Persevere in the Persecution
Lately, I have truly felt the ridicule from certain people in my life; or at the very outskirts of my life. Certain family members to whom I am not very close to, but desire to be. Family that break my heart with most of what they say and do to and about me. Family that doesn't have the decency to talk to me, to my face, about whatever it is that I have done or not done to warrant such heartbreak. I have to read about it on social media, or hear from other family members what they've seen or heard. And part of me falls apart with each new comment. I start second guessing myself, and my faith. Do I deserve to be ridiculed and spoken so despicably of by them? Why can't they confront me so we can talk it out? If my faith is truly for Christ, why am I battling this so badly? Why can't I accept that persecution is part of being a Christian? Christ didn't deserve the ridicule and hatred He received, why do I expect better?
But the hardest thing I'm dealing with in this situation is: why do I want to forget my faith for a minute and spew my own hurtful things back at them?

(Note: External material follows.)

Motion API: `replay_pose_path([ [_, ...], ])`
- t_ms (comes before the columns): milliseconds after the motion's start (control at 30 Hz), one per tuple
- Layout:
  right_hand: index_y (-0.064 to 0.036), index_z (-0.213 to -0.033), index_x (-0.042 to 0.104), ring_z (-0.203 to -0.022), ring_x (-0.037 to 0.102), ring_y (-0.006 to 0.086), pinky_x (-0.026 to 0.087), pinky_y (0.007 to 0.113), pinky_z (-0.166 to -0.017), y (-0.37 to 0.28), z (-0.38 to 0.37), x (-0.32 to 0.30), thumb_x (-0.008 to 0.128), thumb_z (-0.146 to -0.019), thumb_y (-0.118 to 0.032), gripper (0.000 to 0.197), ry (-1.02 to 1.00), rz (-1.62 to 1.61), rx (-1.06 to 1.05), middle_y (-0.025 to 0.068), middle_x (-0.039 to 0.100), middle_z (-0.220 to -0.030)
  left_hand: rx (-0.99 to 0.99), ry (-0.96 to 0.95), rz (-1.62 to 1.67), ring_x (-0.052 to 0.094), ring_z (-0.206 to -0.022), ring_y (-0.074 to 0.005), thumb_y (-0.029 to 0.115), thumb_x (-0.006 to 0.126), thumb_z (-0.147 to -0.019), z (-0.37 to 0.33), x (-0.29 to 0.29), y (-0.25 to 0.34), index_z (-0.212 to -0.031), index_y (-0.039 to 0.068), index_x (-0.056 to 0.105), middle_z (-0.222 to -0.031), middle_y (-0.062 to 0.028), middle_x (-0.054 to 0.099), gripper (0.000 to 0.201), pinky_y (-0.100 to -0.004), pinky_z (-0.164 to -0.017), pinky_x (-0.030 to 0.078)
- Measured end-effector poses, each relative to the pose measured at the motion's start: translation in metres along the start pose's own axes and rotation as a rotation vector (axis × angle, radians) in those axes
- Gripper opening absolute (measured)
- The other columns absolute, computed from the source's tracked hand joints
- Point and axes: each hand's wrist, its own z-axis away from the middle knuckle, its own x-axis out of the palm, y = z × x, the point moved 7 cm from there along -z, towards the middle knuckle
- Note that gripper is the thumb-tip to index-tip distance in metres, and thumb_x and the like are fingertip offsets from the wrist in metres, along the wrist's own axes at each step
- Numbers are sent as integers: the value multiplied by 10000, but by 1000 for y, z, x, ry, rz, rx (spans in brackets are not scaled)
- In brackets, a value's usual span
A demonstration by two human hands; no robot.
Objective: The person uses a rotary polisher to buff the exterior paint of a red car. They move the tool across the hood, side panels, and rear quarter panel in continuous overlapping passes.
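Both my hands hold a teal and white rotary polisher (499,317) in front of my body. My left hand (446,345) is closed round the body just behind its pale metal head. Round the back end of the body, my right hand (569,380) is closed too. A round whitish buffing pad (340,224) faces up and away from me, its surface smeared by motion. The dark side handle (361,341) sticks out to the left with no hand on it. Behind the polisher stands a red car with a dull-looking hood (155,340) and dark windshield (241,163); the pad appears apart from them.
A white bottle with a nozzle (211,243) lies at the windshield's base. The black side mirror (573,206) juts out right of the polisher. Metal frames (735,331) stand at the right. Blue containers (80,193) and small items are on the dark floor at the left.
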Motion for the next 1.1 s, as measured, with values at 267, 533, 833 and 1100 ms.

It's not fair that they blame me for things that are out of my control. It's not fair that they take no responsibility in anything. And it's not fair that I have to sit back and close my mouth and take it. But what it comes down to is this- I know Christ and they don't; therefore I don't get to behave like they do; and more importantly, I don't get to judge them like they're judging me. Am I perfect and blameless in the situation? Oh, no. I understand and accept that- but despite their thoughts, neither are they. But it doesn't matter. I must ignore the slander of me and my Christ. Turn the other cheek. (Luke 6:29) Ouch. Not only am I expected to allow them to condemn me once, but continuously. AND I must love them and pray for them. (Luke 6:27-28) I have to admit, that's not my first reaction. I don't want to love them, and I certainly don't want to pray 'good' things for them. I want to stand on my pedestal and tell them all that they've done wrong, to me and others. I want to show them how I've tried, explain how much I love them and justify my beliefs. But it's not my job to do so. (Luke 6:37) And honestly, so many others could get on their pedestals and point out all of my flaws as well. (Luke 6:41-42) The difference there is I know better- I know Christ. These family members don't. And I may be the only view they get to see of Him. So am I portraying Christ well enough? That's certainly debatable. (And some days I'm not even sure I know which side of the debate I'd be on.) So I choose (extremely reluctantly) to close my mouth, turn the other cheek, close my own planked eyes and pray. I start with praying for my heart to change- because until that happens, the remaining prayers become moot. I pray that I be Christ-like, and love them despite their hatred toward me. I pray God opens my eyes to their needs that I may be a blessing to them in. (Luke 6:35) (And, yes, that prayer hurts) And I pray for compassion towards them as Jesus has for them and as He has for me. (Luke 6:36) I certainly don't deserve Christ's compassion, but through His grace I have received it. (John 1:16-17) I have to trust that if I show compassion and do to my family what I want done to me, then I need to start with me. (Luke 6:31) I need to be Christ to them, even when I don’t want to be. Especially when I don’t want to be.